**The problem:** Reproduction without pictures: print every entry precisely as written.

**Exercise materials:**
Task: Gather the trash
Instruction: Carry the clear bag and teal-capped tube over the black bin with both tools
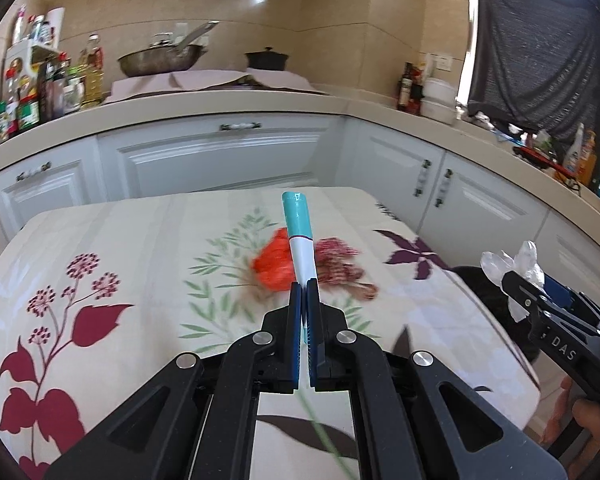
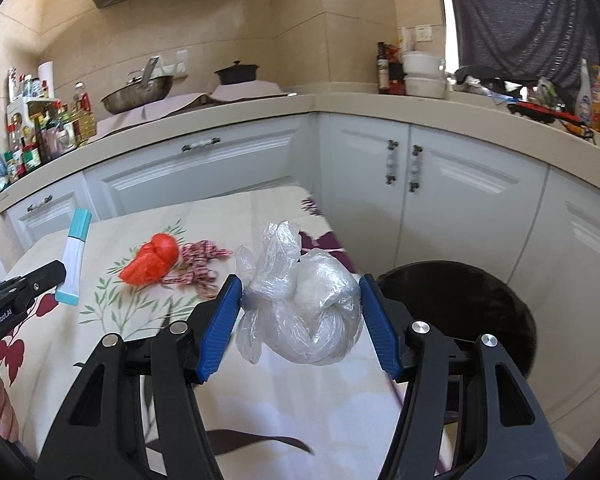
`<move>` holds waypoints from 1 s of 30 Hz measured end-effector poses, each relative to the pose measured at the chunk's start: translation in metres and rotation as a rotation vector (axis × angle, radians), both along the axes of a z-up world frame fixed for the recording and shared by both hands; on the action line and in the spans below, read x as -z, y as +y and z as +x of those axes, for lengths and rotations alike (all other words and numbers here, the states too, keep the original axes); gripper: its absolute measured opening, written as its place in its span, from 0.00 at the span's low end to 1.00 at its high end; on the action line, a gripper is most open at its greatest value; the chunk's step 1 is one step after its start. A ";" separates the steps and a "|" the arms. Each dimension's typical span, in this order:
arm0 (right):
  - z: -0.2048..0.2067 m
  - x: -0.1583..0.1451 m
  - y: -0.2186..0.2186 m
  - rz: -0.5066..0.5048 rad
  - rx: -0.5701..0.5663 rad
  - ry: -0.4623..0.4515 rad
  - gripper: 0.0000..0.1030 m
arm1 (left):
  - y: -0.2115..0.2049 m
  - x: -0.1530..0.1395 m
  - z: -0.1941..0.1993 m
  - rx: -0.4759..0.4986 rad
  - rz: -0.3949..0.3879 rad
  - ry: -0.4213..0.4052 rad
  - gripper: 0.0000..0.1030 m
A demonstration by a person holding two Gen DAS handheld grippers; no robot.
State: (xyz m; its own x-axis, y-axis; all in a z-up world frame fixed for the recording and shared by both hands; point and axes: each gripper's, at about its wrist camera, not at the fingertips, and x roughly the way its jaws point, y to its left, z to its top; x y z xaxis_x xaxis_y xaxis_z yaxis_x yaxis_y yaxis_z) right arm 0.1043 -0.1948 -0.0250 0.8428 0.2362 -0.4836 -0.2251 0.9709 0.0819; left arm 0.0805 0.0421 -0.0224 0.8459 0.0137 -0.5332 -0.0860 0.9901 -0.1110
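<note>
My left gripper (image 1: pixel 304 286) is shut on a white and teal tube (image 1: pixel 299 236), held above the floral tablecloth (image 1: pixel 140 248); the tube also shows in the right wrist view (image 2: pixel 73 256). My right gripper (image 2: pixel 300 284) is shut on a crumpled clear plastic bag (image 2: pixel 304 308), held above the table's right edge beside a black bin (image 2: pixel 468 312). The bag shows in the left wrist view (image 1: pixel 516 268). An orange crumpled wrapper (image 2: pixel 152 260) and a red checked scrap (image 2: pixel 200 264) lie on the table.
White kitchen cabinets (image 2: pixel 440 184) and a beige counter (image 2: pixel 260 108) wrap round the back and right. The counter holds a wok (image 2: pixel 138 96), a black pot (image 2: pixel 236 72), bottles (image 2: pixel 40 136) and containers (image 2: pixel 424 76).
</note>
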 end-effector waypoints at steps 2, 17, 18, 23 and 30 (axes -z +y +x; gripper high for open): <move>-0.001 -0.001 -0.009 -0.001 0.019 -0.005 0.57 | -0.011 -0.002 0.002 0.024 0.002 -0.005 0.03; 0.003 -0.004 -0.096 -0.009 0.189 -0.034 0.57 | -0.117 -0.004 0.034 0.248 0.024 -0.019 0.03; 0.004 -0.004 -0.100 -0.009 0.199 -0.035 0.57 | -0.122 -0.004 0.035 0.257 0.024 -0.019 0.03; 0.009 -0.001 -0.122 -0.011 0.240 -0.039 0.57 | -0.151 -0.003 0.045 0.312 0.040 -0.026 0.03; 0.016 0.003 -0.150 -0.015 0.289 -0.044 0.57 | -0.180 0.001 0.055 0.360 0.050 -0.027 0.03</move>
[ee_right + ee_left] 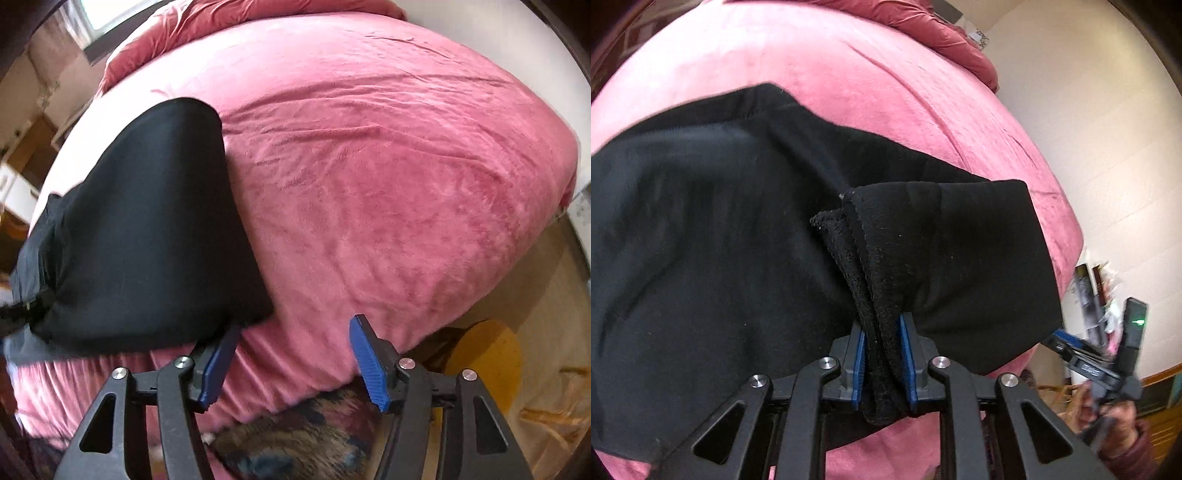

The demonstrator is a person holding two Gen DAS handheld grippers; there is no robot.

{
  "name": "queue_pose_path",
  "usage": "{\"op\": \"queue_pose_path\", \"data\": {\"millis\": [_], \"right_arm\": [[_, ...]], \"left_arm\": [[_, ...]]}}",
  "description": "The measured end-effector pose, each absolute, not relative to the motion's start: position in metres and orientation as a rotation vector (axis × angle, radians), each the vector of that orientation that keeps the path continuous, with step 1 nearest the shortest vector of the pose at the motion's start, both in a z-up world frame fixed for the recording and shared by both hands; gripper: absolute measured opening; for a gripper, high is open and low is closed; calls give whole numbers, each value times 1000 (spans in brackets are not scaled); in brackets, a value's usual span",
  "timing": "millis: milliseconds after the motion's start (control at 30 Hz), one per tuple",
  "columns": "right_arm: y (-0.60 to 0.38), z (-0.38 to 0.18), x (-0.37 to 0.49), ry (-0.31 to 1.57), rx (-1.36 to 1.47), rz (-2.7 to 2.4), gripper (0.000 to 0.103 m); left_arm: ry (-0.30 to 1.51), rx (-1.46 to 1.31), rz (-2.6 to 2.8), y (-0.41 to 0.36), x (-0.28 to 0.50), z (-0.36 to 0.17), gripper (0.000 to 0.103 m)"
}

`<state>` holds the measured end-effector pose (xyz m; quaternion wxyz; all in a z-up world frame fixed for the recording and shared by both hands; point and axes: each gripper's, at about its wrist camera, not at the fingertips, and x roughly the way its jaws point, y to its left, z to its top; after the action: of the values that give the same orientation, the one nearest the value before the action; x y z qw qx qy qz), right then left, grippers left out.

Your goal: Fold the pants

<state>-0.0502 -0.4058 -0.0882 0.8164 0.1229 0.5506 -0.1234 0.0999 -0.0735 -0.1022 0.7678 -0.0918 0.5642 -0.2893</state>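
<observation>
Black pants [713,251] lie on a pink bed [857,85], partly folded over themselves. My left gripper [882,336] is shut on a bunched hem edge of the pants and lifts it above the bed's near edge. In the right wrist view the pants [147,236] sit at the left of the bed [388,184]. My right gripper [295,332] is open and empty, just right of the pants' near corner, with its left finger [216,363] under the cloth edge. It also shows in the left wrist view [1100,354], held by a hand.
Pink pillows or a duvet [221,14] are bunched at the bed's far end. A patterned rug [295,435] and a yellow round object [484,354] lie on the floor by the near bed edge. A white wall [1089,110] is to the right.
</observation>
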Motion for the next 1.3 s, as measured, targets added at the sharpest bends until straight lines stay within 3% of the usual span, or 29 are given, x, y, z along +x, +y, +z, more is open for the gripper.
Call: {"op": "queue_pose_path", "data": {"millis": [200, 400, 1033, 1300], "right_arm": [[-403, -48, -72, 1135, 151, -167, 62], [-363, -31, -38, 1067, 114, -17, 57], [-248, -70, 89, 1136, -89, 243, 53], [-239, -90, 99, 1093, -90, 164, 53]], "left_arm": [[1141, -70, -590, -97, 83, -90, 20], [1089, -9, -563, -110, 63, -83, 20], [1075, -7, -553, -110, 64, -69, 19], [1090, -89, -541, -97, 66, -64, 31]]}}
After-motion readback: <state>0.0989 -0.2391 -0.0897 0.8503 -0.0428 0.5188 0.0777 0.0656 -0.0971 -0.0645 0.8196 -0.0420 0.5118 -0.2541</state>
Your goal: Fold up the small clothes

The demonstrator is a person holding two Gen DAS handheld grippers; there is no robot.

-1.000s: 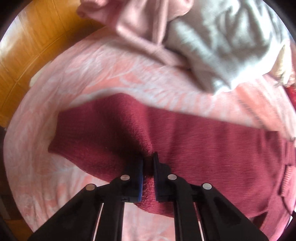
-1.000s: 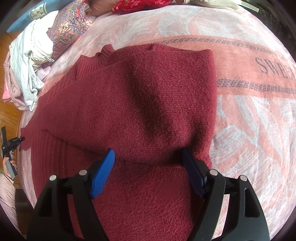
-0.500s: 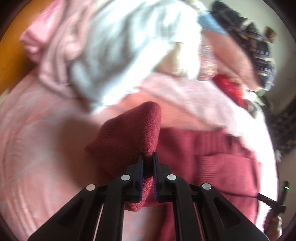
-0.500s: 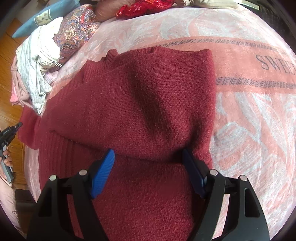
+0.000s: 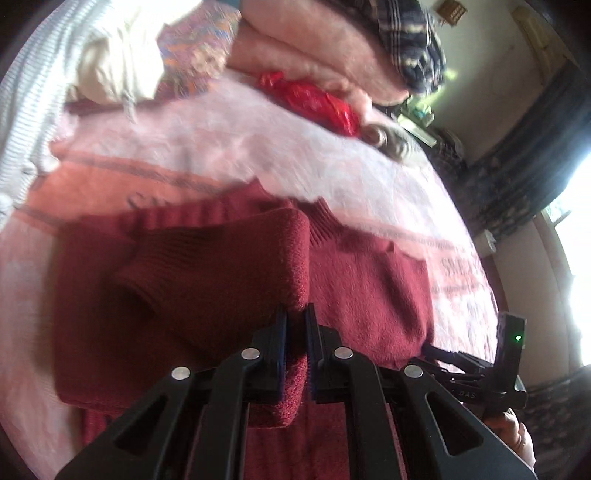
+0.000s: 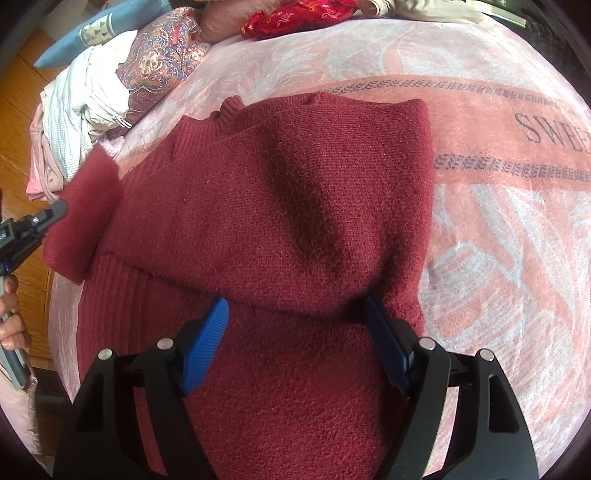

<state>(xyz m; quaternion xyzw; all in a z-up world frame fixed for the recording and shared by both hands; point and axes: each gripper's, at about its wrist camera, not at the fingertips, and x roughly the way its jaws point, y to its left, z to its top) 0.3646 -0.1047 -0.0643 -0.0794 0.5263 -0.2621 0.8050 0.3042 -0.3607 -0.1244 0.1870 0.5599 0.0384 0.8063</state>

**Reply:**
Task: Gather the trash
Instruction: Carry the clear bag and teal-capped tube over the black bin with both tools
`<move>` holds waypoints from 1 s of 30 Hz measured end-effector poses, each relative to the pose measured at the chunk's start: translation in metres and rotation as a rotation vector (axis × angle, radians), both along the axes of a z-up world frame fixed for the recording and shared by both hands; on the action line and in the spans below, read x as -z, y as +y and z as +x of those axes, for lengths and rotations alike (all other words and numbers here, the states too, keep the original axes); gripper: its absolute measured opening, written as its place in its span, from 0.00 at the span's low end to 1.00 at its high end; on the action line, a gripper is most open at its greatest value; the chunk's step 1 is one step after its start. A ";" separates the steps and a "|" the arms. Each dimension's typical span, in this order:
arm0 (right):
  - z: -0.2048..0.2067 m
  - x: -0.1583..0.1451 m
  - y: -0.2186..0.2186 m
  - rz: -0.5066..0.5048 rad
  - rx: -0.5701..0.5663 rad
  - ry: -0.4623..0.4515 rad
  - gripper: 0.0000..0.1030 m
arm1 (left):
  - y: -0.2115..0.2049 m
  - x: -0.1530..0.1395 m
  - z: -0.1941..0.1993 m
  - rx: -0.4759..0.4986 rad
  - rz: -0.3949..0.3879 rad
  - ry: -0.4213..0.4052 rad
  - gripper: 0.0000..0.1030 m
A demonstration by a person holding two Gen DAS handheld grippers; no robot.
State: (xyz m; its own x-axis, y-axis; all in a z-up world frame fixed for the recording and shared by both hands; point and axes: each gripper's, at about its wrist camera, not at the fingertips, and x roughly the way its jaws point, y to its left, z to its top; x y z xaxis_x xaxis_y xaxis_z yaxis_x yaxis_y yaxis_z) right arm 0.1043 -0.1948 -0.0250 0.8428 0.2362 -0.4836 -0.2251 0.9709 0.0819; left arm 0.0805 0.0421 -0.0224 0.8459 0.0137 -0.5332 -0.0860 0.9901 -0.1110
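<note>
My left gripper (image 1: pixel 304 286) is shut on a white and teal tube (image 1: pixel 299 236), held above the floral tablecloth (image 1: pixel 140 248); the tube also shows in the right wrist view (image 2: pixel 73 256). My right gripper (image 2: pixel 300 284) is shut on a crumpled clear plastic bag (image 2: pixel 304 308), held above the table's right edge beside a black bin (image 2: pixel 468 312). The bag shows in the left wrist view (image 1: pixel 516 268). An orange crumpled wrapper (image 2: pixel 152 260) and a red checked scrap (image 2: pixel 200 264) lie on the table.
White kitchen cabinets (image 2: pixel 440 184) and a beige counter (image 2: pixel 260 108) wrap round the back and right. The counter holds a wok (image 2: pixel 138 96), a black pot (image 2: pixel 236 72), bottles (image 2: pixel 40 136) and containers (image 2: pixel 424 76).
</note>
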 end-effector waypoints at steps 2, 17, 18, 23 and 30 (axes -z +y +x; gripper high for open): <move>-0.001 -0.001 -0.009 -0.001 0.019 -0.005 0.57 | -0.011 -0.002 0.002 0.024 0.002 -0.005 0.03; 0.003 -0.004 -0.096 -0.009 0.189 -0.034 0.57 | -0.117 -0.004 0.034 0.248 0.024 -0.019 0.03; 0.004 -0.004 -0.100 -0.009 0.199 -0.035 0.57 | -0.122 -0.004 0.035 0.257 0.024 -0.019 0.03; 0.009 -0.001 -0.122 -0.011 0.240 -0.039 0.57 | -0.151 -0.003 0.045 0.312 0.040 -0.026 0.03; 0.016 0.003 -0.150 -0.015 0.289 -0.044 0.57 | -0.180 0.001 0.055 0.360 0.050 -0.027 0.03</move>
[ee_right + ee_left] 

The demonstrator is a person holding two Gen DAS handheld grippers; there is no robot.

{
  "name": "queue_pose_path",
  "usage": "{\"op\": \"queue_pose_path\", \"data\": {\"millis\": [_], \"right_arm\": [[_, ...]], \"left_arm\": [[_, ...]]}}",
  "description": "The measured end-effector pose, each absolute, not relative to the motion's start: position in metres and orientation as a rotation vector (axis × angle, radians), each the vector of that orientation that keeps the path continuous, with step 1 nearest the shortest vector of the pose at the motion's start, both in a z-up world frame fixed for the recording and shared by both hands; gripper: absolute measured opening; for a gripper, high is open and low is closed; calls give whole numbers, each value times 1000 (spans in brackets are not scaled); in brackets, a value's usual span",
  "timing": "millis: milliseconds after the motion's start (control at 30 Hz), one per tuple",
  "columns": "right_arm: y (-0.60 to 0.38), z (-0.38 to 0.18), x (-0.37 to 0.49), ry (-0.31 to 1.57), rx (-1.36 to 1.47), rz (-2.7 to 2.4), gripper (0.000 to 0.103 m); left_arm: ry (-0.30 to 1.51), rx (-1.46 to 1.31), rz (-2.6 to 2.8), y (-0.41 to 0.36), x (-0.28 to 0.50), z (-0.36 to 0.17), gripper (0.000 to 0.103 m)"
}

`<state>` holds the measured end-effector pose (xyz m; quaternion wxyz; all in a z-up world frame fixed for the recording and shared by both hands; point and axes: each gripper's, at about its wrist camera, not at the fingertips, and x roughly the way its jaws point, y to its left, z to its top; after the action: of the values that give the same orientation, the one nearest the value before the action; x y z qw qx qy qz), right then left, grippers left out.

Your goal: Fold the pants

<state>-0.0502 -0.4058 -0.0882 0.8164 0.1229 0.5506 -0.1234 0.0999 -0.0735 -0.1022 0.7678 -0.0918 0.5642 -0.2893</state>
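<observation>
Black pants [713,251] lie on a pink bed [857,85], partly folded over themselves. My left gripper [882,336] is shut on a bunched hem edge of the pants and lifts it above the bed's near edge. In the right wrist view the pants [147,236] sit at the left of the bed [388,184]. My right gripper [295,332] is open and empty, just right of the pants' near corner, with its left finger [216,363] under the cloth edge. It also shows in the left wrist view [1100,354], held by a hand.
Pink pillows or a duvet [221,14] are bunched at the bed's far end. A patterned rug [295,435] and a yellow round object [484,354] lie on the floor by the near bed edge. A white wall [1089,110] is to the right.
</observation>
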Motion for the next 1.3 s, as measured, targets added at the sharpest bends until straight lines stay within 3% of the usual span, or 29 are given, x, y, z along +x, +y, +z, more is open for the gripper.
Call: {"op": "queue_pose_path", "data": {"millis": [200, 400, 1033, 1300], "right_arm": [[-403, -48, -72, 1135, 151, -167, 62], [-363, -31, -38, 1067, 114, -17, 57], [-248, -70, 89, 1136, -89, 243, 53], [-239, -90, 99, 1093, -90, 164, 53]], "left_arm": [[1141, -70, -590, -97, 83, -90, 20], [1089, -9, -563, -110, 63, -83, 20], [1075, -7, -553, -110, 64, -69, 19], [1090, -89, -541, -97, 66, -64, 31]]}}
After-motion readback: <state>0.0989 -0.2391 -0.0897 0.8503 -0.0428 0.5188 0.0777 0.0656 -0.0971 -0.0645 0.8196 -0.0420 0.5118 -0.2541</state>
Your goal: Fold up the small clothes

The demonstrator is a person holding two Gen DAS handheld grippers; there is no robot.

-1.000s: 
-1.000s: 
-0.500s: 
-0.500s: 
+0.000s: 
+0.000s: 

<state>(xyz m; quaternion xyzw; all in a z-up world frame fixed for the recording and shared by both hands; point and axes: each gripper's, at about its wrist camera, not at the fingertips, and x roughly the way its jaws point, y to its left, z to its top) 0.3646 -0.1047 -0.0643 -0.0794 0.5263 -0.2621 0.8050 0.3042 -0.3607 -0.1244 0.1870 0.5599 0.0384 0.8063</state>

This concludes the answer.